NWI takes interdisciplinary approach to studying wind events and effects

More than a dozen people are still unaccounted for after a series of tornadoes ripped through north-central Texas on Wednesday night. The hardest area hit was a neighborhood near Granbury, southwest of the Dallas-Fort Worth area, where at least six people were killed and dozens more are injured.

Texas Tech University leads the nation in wind research. The department was born 43 years ago, after an F5 tornado killed 26 people and destroyed portions of downtown Lubbock. Faculty representing the university’s civil engineering department and atmospheric sciences group began to think what could be done to minimize the effects of severe wind events such as tornadoes and hurricanes on lives and structures.

The National Wind Institute (NWI), as it is now known, combines the former Wind Science and Engineering (WiSE) research center, which created the first doctorate in wind science and engineering, with the Texas Wind Energy Institute (TWEI), creator of the only Bachelor of Science degree in wind energy. NWI strengthens the university’s interdisciplinary approach to all things wind.

Through WiSE, scientists and engineers have collected one of the country’s largest repositories of wind data and helped develop the Enhanced Fujita Scale, implemented in 2007 by the National Weather Service.

John Schroeder, professor of atmospheric sciences and director of NWI, brings extensive experience in wind flow characterization and atmospheric measurements, including directing Texas Tech’s hurricane research program and West Texas Mesonet.

Christopher Weiss, associate professor of atmospheric science, has researched the genesis and low-level wind structure of tornadoes for the past 13 years. He also maintains a research interest in the processes responsible for the generation of the parent thunderstorms. He can speak to the current scientific understanding regarding why tornadoes form and intensify, as well as how the structure of the tornado relates to the observed damage seen at the ground.
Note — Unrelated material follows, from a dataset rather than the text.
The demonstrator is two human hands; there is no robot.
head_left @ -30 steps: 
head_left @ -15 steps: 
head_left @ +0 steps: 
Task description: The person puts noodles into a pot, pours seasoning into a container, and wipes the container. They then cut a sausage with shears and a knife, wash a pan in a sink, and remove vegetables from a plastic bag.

Daan Liang, assistant professor of construction engineering technology at Texas Tech, has studied with various probability models how the construction of buildings affects their vulnerability against severe windstorms. Recently, his research is focused on the advancement of remote sensing technology in documenting and assessing wind damages to residential structures.

Ernst Kiesling, professor of civil engineering and executive director of the National Storm Shelter Association, can speak on the construction and use of residential and community shelters. Kiesling has more than 35 years of experience in the field documenting storm damage, writing performance standards for safe rooms, and verifying compliance of safe rooms with those standards.

Larry Tanner, research associate in civil engineering, has years of field experience studying tornado damage and debris. Tanner’s research of approximately 400 manufactured homes damaged by a 2005 tornado that killed 22 people in Evansville, Ind., prompted new standards for mobile home installation in the region.

Darryl James, professor in the Department of Mechanical Engineering and WISE associate, and his team spent more than a year and a half building a tornado simulator at Reese Center. The device, known as VorTECH, simulates tornadic winds in the mid-EF3 range or less, in an effort to understand how tornadoes do their damage.

Bradley Ewing, professor of operations management in the Rawls College of Business, has studied the economic impact of hurricanes and tornadoes for more than 12 years. He can speak to the impact of hurricanes and tornadoes in cities like Oklahoma City; Corpus Christi; Wilmington, N.C.; Miami; and Nashville, Tenn.